=== TASK ===
How many lines in these records hold the string "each"? State only that number.

=== RECORD SET ===

- - -

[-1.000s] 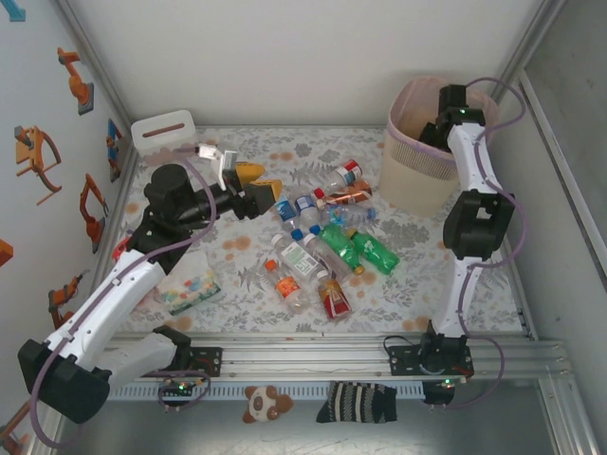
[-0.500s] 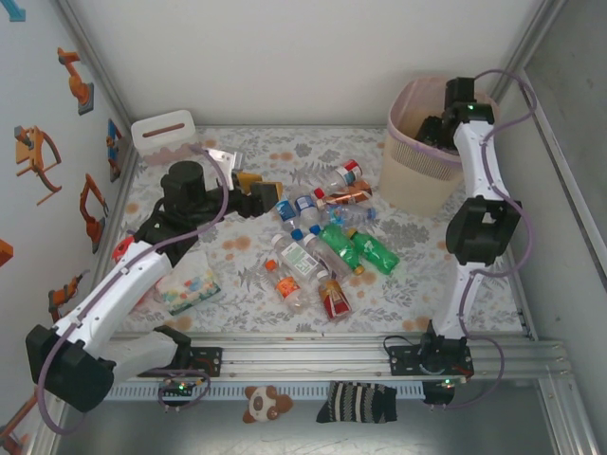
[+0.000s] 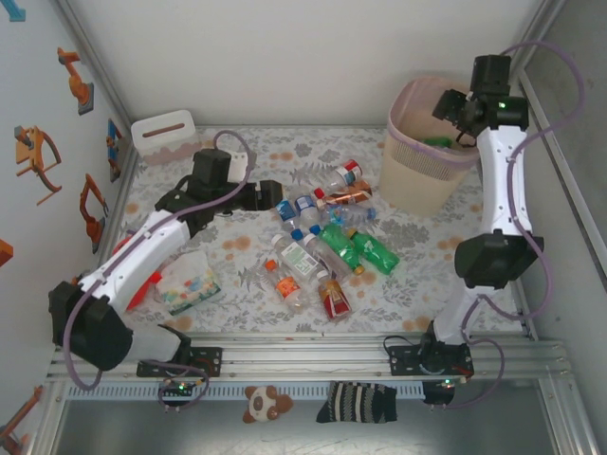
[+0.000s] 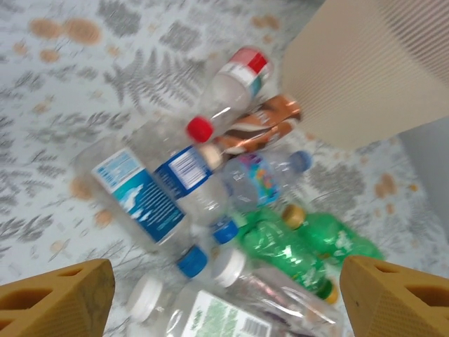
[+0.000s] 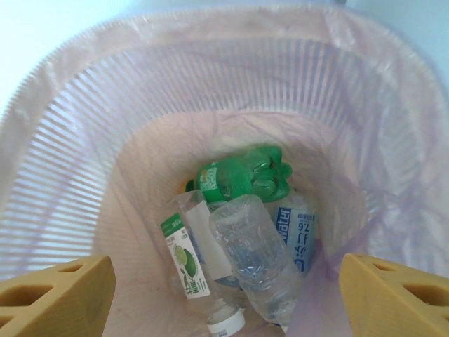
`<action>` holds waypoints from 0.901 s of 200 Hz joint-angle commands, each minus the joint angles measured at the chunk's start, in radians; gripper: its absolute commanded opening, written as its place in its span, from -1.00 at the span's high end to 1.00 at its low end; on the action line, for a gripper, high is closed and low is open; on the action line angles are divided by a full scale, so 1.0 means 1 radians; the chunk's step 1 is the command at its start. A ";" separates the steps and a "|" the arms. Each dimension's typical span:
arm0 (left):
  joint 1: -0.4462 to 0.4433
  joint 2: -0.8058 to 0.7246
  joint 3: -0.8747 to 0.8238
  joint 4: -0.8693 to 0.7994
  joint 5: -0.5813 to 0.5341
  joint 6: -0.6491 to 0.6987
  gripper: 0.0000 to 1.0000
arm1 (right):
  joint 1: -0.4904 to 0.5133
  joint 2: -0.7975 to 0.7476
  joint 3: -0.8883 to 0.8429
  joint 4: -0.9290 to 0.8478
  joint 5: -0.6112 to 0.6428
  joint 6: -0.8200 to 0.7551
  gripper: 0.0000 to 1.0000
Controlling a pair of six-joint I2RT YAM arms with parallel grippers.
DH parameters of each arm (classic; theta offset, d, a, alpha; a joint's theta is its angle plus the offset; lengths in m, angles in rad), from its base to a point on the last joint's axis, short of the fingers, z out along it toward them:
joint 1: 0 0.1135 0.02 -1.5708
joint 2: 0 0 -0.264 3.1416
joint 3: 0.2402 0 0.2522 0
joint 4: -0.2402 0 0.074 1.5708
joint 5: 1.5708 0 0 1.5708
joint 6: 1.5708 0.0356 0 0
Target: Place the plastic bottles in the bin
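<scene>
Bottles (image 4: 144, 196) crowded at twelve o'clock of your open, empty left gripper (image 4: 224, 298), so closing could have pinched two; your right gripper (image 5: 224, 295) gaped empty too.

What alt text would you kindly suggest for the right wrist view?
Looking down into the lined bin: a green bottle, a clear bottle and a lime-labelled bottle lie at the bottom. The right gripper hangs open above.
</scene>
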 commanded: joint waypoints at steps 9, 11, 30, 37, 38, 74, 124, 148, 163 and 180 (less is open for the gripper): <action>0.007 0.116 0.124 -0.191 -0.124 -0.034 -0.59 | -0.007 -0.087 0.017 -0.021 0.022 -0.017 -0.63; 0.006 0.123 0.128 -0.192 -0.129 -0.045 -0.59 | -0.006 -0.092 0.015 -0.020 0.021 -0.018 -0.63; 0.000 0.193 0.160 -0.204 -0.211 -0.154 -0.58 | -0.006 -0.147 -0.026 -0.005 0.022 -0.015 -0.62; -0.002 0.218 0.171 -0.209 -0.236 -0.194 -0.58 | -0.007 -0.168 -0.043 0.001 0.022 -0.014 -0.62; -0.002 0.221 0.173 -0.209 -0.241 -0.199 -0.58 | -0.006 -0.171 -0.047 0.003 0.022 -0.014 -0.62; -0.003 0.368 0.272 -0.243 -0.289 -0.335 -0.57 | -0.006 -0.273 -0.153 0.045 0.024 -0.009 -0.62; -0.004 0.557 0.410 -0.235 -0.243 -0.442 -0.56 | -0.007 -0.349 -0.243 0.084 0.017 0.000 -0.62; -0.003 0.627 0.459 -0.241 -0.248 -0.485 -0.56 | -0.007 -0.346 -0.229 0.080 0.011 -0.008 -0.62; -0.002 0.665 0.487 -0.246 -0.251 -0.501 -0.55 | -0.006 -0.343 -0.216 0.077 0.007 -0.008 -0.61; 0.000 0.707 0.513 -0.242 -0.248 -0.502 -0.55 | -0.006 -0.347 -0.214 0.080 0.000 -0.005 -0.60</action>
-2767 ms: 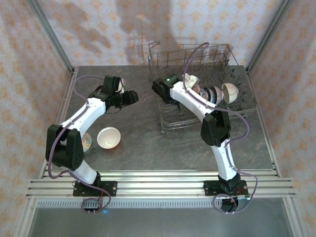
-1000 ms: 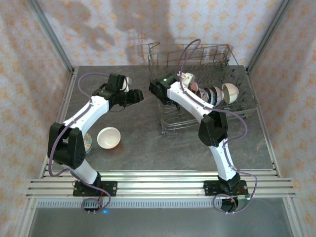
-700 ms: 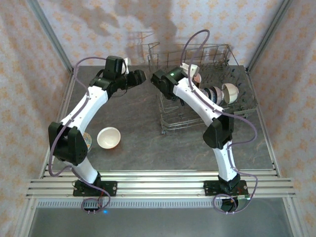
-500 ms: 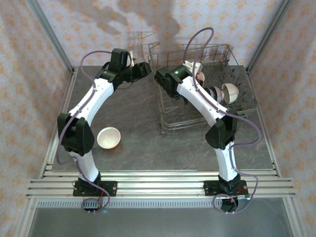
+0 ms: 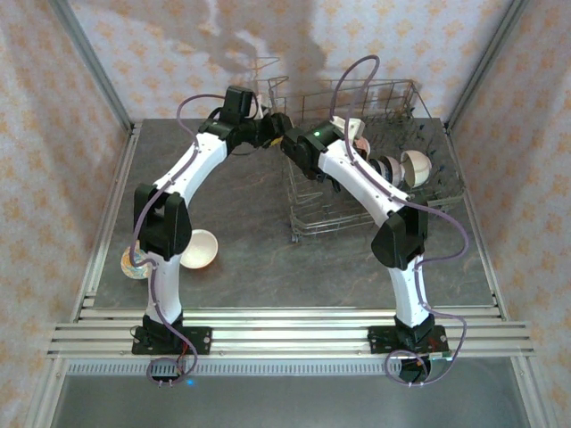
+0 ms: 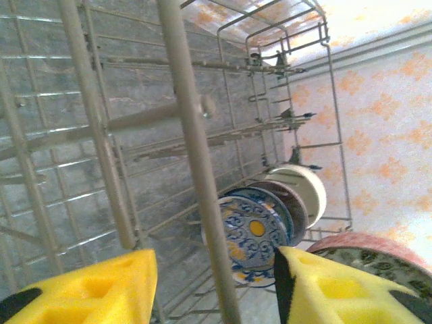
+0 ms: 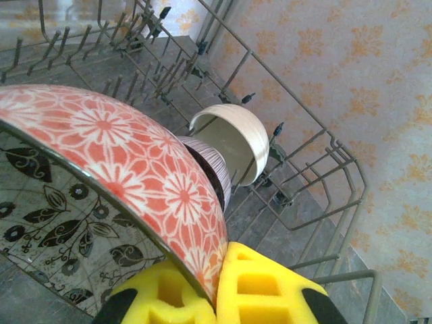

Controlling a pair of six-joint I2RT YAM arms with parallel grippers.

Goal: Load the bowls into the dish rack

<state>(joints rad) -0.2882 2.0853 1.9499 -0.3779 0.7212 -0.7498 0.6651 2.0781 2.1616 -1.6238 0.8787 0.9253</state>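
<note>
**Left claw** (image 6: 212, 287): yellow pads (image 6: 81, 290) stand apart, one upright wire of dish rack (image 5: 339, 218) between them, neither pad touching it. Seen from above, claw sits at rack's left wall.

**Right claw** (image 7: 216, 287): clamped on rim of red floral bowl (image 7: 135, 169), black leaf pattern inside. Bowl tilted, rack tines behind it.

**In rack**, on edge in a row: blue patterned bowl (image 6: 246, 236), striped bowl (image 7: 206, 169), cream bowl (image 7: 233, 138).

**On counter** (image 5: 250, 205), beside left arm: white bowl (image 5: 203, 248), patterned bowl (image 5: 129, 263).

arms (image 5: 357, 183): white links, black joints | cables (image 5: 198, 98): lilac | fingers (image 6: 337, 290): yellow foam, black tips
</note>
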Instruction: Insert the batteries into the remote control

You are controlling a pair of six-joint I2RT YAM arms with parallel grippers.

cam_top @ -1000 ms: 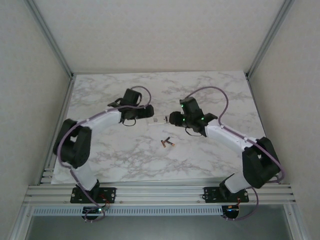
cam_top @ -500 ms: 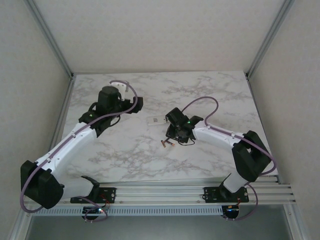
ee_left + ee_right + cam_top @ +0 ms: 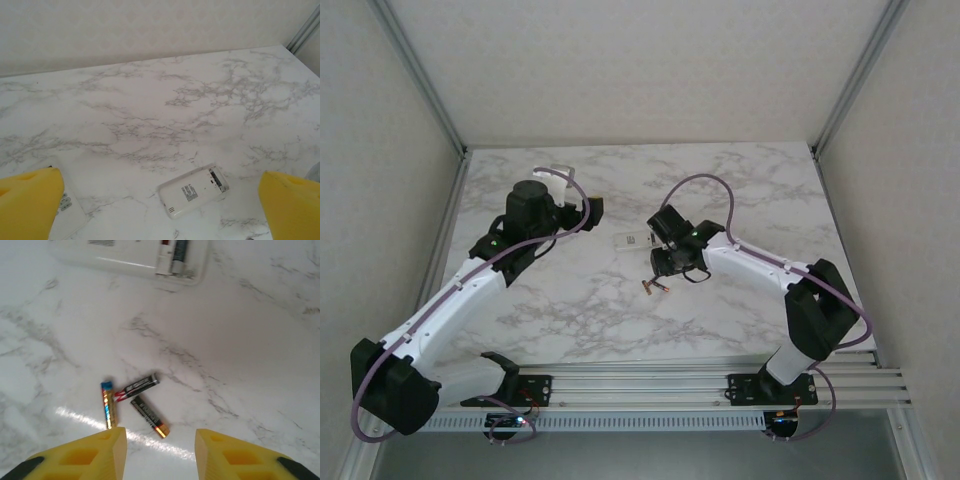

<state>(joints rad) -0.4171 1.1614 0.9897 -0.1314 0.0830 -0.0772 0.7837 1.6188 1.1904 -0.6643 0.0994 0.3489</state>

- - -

=== WRITTEN RESPONSE ===
2